## TASK DIRECTIONS
Copy the data precisely, keeping every character.
━━━━━ SOURCE MATERIAL ━━━━━
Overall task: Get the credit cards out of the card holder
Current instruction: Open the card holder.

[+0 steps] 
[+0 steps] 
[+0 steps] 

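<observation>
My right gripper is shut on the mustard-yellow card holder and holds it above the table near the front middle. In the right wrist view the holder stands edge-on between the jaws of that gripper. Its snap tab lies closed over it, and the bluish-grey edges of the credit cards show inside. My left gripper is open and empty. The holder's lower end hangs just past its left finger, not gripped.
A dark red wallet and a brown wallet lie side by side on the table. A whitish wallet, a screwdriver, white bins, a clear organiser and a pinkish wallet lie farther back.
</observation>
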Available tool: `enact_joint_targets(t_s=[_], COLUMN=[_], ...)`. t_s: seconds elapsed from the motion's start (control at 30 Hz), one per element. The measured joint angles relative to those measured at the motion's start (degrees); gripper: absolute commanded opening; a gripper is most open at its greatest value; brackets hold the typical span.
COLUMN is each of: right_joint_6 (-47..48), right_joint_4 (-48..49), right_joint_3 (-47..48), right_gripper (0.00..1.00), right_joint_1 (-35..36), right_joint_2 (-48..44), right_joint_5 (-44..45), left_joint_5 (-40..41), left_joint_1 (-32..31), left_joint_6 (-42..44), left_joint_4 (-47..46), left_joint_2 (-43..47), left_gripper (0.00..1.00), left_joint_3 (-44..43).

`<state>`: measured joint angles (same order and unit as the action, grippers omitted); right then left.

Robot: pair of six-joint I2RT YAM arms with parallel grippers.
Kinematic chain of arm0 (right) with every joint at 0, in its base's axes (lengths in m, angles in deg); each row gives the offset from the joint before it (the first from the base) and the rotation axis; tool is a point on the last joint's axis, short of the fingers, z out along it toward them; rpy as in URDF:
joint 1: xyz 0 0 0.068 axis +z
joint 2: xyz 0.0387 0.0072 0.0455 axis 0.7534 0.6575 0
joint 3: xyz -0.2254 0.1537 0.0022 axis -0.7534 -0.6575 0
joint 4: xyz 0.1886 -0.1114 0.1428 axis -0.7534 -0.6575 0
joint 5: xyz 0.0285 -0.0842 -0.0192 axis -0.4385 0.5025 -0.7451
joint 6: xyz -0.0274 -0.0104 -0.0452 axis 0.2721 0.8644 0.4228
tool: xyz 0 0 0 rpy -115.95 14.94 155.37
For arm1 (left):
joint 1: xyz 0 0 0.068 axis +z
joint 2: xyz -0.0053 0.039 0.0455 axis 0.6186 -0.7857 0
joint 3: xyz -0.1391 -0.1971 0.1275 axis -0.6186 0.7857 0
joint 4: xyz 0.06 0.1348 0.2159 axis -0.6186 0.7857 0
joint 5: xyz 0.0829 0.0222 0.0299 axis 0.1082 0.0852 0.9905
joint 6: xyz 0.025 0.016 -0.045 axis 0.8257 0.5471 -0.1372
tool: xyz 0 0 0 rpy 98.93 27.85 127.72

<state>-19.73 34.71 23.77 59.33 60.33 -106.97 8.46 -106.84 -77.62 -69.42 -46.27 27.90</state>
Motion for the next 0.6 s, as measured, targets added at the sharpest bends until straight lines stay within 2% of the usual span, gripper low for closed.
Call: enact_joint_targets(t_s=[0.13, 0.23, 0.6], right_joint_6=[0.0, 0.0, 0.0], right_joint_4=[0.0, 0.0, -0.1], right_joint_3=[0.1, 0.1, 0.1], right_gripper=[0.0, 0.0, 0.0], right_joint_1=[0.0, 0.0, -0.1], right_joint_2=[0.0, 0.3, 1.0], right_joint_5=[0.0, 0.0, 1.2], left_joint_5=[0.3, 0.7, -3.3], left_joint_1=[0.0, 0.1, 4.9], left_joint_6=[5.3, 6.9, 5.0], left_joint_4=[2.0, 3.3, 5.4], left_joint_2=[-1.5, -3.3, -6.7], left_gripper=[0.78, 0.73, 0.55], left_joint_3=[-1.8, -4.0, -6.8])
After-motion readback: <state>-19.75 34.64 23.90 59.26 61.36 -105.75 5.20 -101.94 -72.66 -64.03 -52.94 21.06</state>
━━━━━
## TASK SOLUTION
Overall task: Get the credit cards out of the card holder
Current instruction: Open the card holder.

[+0 steps] 
[+0 steps] 
[+0 steps] 

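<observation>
My right gripper is shut on the mustard-yellow card holder and holds it above the table near the front middle. In the right wrist view the holder stands edge-on between the jaws of that gripper. Its snap tab lies closed over it, and the bluish-grey edges of the credit cards show inside. My left gripper is open and empty. The holder's lower end hangs just past its left finger, not gripped.
A dark red wallet and a brown wallet lie side by side on the table. A whitish wallet, a screwdriver, white bins, a clear organiser and a pinkish wallet lie farther back.
</observation>
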Available tool: `enact_joint_targets(t_s=[_], COLUMN=[_], ...)`. t_s: seconds elapsed from the motion's start (control at 30 Hz), one per element. The measured joint angles relative to those measured at the motion's start (degrees); gripper: absolute commanded opening; a gripper is most open at its greatest value; brackets hold the typical span.
COLUMN is each of: right_joint_6 (-47..48), right_joint_4 (-48..49), right_joint_3 (-47..48), right_gripper (0.00..1.00), right_joint_1 (-35..36), right_joint_2 (-48..44), right_joint_5 (-44..45), left_joint_5 (-40..41), left_joint_1 (-32..31), left_joint_6 (-42..44), left_joint_4 (-47..46), left_joint_2 (-43..47), left_gripper (0.00..1.00), left_joint_3 (-44..43).

`<state>`: measured joint angles (same order and unit as the action, grippers omitted); right then left.

Robot: pair of six-joint I2RT YAM arms with parallel grippers.
Kinematic chain of arm0 (right) with every joint at 0, in its base's axes (lengths in m, angles in deg); each row gives the offset from the joint before it (the first from the base) and the rotation axis; tool is a point on the last joint's axis, short of the fingers, z out along it toward them; rpy as in URDF:
joint 1: xyz 0 0 0.068 axis +z
joint 2: xyz 0.0387 0.0072 0.0455 axis 0.7534 0.6575 0
joint 3: xyz -0.2254 0.1537 0.0022 axis -0.7534 -0.6575 0
joint 4: xyz 0.1886 -0.1114 0.1428 axis -0.7534 -0.6575 0
joint 5: xyz 0.0285 -0.0842 -0.0192 axis -0.4385 0.5025 -0.7451
joint 6: xyz -0.0274 -0.0104 -0.0452 axis 0.2721 0.8644 0.4228
tool: xyz 0 0 0 rpy -115.95 14.94 155.37
For arm1 (left):
joint 1: xyz 0 0 0.068 axis +z
joint 2: xyz -0.0053 0.039 0.0455 axis 0.6186 -0.7857 0
joint 3: xyz -0.1391 -0.1971 0.1275 axis -0.6186 0.7857 0
joint 4: xyz 0.06 0.1348 0.2159 axis -0.6186 0.7857 0
joint 5: xyz 0.0829 0.0222 0.0299 axis 0.1082 0.0852 0.9905
joint 6: xyz 0.025 0.016 -0.045 axis 0.8257 0.5471 -0.1372
tool: xyz 0 0 0 rpy 98.93 27.85 127.72

<state>-19.73 34.71 23.77 59.33 60.33 -106.97 8.46 -106.84 -77.62 -69.42 -46.27 27.90</state>
Motion for the next 0.6 s, as measured, targets added at the sharpest bends until straight lines stay within 2% of the usual span, gripper low for closed.
Call: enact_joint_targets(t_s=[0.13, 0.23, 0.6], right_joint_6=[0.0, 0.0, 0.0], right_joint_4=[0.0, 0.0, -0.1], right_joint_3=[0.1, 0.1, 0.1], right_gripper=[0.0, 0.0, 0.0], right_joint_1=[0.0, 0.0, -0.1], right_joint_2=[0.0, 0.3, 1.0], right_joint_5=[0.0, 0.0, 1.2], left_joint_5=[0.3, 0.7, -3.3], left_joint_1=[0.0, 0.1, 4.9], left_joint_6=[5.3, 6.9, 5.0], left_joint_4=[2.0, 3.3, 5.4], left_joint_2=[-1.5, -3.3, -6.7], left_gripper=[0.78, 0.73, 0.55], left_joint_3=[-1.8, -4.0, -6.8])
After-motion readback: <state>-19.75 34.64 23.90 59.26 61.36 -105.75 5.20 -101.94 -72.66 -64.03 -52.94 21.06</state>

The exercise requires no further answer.